WHAT THE EXERCISE ASKS: A stretch of the entries below is to be set down exactly, running from the line with "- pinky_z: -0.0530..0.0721" through the line with "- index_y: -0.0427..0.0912", both included, and no other line.

SOURCE RECORDS:
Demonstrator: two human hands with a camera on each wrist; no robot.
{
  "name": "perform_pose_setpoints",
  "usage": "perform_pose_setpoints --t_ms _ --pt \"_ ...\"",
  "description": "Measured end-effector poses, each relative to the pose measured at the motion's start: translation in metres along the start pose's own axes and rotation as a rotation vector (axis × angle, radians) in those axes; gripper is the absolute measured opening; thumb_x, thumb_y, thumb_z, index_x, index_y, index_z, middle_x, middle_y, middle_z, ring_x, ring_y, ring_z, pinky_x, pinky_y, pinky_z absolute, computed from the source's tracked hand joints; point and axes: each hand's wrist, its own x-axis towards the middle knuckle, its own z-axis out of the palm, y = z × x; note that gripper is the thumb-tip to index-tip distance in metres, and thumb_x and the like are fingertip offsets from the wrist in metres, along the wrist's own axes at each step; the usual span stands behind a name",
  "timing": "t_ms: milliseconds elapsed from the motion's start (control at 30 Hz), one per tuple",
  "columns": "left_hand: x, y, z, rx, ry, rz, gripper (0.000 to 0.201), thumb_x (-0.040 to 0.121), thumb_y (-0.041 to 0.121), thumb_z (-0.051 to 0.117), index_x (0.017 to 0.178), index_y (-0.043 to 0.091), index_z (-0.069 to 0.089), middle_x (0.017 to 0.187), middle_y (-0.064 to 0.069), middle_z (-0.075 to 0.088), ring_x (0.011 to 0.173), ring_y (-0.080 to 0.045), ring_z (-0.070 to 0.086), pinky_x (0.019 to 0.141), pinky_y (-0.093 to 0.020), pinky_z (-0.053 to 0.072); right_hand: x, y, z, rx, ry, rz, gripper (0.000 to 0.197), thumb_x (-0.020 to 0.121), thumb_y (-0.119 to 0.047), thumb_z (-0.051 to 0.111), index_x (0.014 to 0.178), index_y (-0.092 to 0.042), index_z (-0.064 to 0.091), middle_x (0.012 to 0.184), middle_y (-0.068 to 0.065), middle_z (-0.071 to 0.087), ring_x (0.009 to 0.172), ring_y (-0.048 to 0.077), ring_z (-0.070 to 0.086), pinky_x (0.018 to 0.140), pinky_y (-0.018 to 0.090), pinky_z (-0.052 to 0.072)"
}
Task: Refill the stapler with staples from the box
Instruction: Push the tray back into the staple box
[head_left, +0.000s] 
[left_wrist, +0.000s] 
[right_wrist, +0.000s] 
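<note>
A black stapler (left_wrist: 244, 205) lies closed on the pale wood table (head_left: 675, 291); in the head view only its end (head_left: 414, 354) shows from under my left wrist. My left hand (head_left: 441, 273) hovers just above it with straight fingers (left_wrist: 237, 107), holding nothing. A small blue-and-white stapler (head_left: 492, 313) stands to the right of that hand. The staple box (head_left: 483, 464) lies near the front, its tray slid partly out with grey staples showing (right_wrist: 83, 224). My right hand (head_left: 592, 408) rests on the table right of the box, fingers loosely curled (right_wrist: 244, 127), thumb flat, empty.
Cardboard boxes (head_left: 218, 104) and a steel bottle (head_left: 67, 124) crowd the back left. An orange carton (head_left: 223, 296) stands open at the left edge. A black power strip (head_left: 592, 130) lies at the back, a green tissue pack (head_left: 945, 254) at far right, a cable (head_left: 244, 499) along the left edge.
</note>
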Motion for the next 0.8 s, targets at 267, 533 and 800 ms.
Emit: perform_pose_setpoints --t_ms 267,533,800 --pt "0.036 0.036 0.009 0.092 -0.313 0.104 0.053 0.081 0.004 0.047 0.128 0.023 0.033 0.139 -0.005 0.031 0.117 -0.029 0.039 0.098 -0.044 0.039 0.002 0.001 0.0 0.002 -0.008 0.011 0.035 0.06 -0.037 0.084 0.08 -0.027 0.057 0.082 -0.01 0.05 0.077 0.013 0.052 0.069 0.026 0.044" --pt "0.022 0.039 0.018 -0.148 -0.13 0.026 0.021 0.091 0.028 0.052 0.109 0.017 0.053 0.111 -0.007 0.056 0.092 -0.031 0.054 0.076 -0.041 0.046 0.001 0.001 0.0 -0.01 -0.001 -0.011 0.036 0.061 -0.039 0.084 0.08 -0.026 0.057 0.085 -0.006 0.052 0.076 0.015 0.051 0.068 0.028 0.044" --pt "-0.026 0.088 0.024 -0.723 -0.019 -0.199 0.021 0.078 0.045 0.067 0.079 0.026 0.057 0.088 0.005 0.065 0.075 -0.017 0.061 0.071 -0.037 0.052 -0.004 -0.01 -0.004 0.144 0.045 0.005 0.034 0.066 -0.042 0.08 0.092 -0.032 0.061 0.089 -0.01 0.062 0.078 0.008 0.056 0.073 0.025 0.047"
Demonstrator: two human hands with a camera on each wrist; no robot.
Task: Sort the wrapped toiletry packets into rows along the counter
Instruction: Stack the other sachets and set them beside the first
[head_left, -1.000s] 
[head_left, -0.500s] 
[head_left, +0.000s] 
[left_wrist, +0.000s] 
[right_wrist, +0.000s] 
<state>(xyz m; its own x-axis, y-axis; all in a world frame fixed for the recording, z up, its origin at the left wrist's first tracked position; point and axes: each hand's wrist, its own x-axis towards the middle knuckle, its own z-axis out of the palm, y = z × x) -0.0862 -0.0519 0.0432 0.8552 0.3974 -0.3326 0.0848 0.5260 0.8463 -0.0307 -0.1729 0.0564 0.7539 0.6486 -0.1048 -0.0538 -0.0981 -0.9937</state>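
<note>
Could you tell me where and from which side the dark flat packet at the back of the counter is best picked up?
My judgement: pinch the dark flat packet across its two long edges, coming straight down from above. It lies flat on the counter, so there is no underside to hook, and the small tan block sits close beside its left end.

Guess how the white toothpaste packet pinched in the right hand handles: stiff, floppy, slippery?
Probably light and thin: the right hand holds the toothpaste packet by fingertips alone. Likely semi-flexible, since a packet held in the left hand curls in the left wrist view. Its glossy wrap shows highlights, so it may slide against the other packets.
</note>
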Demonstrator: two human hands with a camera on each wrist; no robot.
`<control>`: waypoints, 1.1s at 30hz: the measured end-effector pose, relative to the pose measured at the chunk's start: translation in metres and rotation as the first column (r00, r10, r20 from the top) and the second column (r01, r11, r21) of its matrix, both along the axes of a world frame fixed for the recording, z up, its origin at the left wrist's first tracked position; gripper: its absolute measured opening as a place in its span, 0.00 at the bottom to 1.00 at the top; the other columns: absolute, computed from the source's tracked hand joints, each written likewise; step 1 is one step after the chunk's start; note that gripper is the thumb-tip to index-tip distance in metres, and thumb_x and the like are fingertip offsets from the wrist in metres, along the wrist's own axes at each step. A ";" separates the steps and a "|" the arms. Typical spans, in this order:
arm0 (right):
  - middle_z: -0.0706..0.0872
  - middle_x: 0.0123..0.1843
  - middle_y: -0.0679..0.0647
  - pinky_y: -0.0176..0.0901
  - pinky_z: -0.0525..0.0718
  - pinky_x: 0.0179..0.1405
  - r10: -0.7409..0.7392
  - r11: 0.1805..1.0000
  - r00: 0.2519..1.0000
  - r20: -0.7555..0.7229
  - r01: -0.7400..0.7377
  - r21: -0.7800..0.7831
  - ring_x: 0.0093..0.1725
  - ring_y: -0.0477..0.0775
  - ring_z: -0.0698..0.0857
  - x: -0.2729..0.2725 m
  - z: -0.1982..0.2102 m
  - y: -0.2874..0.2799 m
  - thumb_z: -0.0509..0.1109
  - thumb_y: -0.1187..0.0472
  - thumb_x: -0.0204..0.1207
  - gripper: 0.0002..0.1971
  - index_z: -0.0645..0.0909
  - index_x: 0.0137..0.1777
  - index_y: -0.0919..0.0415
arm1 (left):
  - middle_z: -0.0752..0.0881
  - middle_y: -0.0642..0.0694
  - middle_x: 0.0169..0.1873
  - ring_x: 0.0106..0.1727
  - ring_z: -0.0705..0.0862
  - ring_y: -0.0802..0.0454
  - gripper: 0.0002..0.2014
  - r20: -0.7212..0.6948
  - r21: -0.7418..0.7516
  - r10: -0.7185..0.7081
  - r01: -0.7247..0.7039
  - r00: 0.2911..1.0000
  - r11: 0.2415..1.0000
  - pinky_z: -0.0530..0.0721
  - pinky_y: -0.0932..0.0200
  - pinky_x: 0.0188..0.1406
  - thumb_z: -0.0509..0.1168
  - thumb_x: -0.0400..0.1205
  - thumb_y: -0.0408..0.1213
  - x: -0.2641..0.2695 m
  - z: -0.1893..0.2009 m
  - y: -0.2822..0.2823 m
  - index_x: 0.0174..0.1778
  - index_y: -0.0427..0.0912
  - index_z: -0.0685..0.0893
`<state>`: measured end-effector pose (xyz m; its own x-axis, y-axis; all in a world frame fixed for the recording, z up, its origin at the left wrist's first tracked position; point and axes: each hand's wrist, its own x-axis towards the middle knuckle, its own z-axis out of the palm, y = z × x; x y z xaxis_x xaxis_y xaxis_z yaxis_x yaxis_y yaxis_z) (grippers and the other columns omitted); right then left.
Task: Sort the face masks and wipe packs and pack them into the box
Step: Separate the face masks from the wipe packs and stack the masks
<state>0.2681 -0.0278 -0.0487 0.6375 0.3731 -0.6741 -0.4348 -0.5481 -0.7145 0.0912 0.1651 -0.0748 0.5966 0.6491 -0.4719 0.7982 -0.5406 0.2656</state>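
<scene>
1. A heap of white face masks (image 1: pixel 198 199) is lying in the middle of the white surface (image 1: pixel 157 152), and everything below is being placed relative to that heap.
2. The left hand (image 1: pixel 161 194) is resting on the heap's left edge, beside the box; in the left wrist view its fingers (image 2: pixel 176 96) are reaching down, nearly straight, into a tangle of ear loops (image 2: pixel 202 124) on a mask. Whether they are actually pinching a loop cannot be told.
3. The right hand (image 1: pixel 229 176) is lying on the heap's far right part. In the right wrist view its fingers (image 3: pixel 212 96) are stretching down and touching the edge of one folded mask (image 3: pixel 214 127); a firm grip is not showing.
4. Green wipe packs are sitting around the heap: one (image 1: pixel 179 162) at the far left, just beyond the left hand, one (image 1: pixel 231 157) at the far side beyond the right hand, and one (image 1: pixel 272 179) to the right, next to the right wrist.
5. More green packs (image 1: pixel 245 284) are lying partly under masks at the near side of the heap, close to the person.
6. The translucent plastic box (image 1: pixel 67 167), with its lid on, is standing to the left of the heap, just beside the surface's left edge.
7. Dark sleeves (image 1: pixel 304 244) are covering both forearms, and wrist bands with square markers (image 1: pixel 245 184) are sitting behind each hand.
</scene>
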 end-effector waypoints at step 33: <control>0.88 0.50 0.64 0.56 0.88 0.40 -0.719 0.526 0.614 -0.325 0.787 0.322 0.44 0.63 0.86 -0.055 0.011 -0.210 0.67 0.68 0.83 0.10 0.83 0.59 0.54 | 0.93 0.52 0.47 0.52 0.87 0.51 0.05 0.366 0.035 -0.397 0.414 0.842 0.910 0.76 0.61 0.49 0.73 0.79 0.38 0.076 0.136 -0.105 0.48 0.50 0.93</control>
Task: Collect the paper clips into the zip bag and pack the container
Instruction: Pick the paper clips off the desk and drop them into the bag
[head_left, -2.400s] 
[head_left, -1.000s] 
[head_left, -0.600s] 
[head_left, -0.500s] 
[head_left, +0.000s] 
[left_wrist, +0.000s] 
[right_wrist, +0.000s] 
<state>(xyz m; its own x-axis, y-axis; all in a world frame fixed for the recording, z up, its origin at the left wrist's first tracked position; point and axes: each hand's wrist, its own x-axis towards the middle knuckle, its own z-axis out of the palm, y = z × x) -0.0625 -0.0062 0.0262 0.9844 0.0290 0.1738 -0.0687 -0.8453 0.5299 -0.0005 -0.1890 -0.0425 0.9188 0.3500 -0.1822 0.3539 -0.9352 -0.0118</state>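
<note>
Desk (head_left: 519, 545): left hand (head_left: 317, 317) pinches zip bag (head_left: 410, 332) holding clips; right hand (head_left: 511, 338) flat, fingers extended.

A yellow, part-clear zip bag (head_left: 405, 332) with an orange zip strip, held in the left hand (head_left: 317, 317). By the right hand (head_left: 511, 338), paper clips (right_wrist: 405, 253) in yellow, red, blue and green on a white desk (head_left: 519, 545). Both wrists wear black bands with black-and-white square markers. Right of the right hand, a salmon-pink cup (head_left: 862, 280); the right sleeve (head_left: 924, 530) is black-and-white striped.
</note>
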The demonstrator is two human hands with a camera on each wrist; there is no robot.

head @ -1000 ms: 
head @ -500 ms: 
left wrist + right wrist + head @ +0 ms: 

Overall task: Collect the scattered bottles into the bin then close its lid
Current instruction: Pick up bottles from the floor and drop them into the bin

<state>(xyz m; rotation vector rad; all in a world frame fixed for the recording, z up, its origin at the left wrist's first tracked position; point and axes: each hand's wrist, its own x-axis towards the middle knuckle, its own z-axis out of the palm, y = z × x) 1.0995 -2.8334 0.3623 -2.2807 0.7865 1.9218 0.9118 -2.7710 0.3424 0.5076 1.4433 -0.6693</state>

FINAL ANSWER:
  - pinky_z: -0.0530..0.0721
  - pinky_y: -0.0932..0.0200
  - pinky_x: 0.0188..0.1406
  - thumb_z: -0.0509..0.1168
  - thumb_x: -0.0400..0.1205
  - thumb_y: -0.0408..0.1213
  - x: -0.2641..0.2695 m
  - z: -0.1893..0.2009 m
  - y: -0.2822..0.2823 m
  - index_x: 0.0174..0.1778
  - index_y: -0.0427..0.0912

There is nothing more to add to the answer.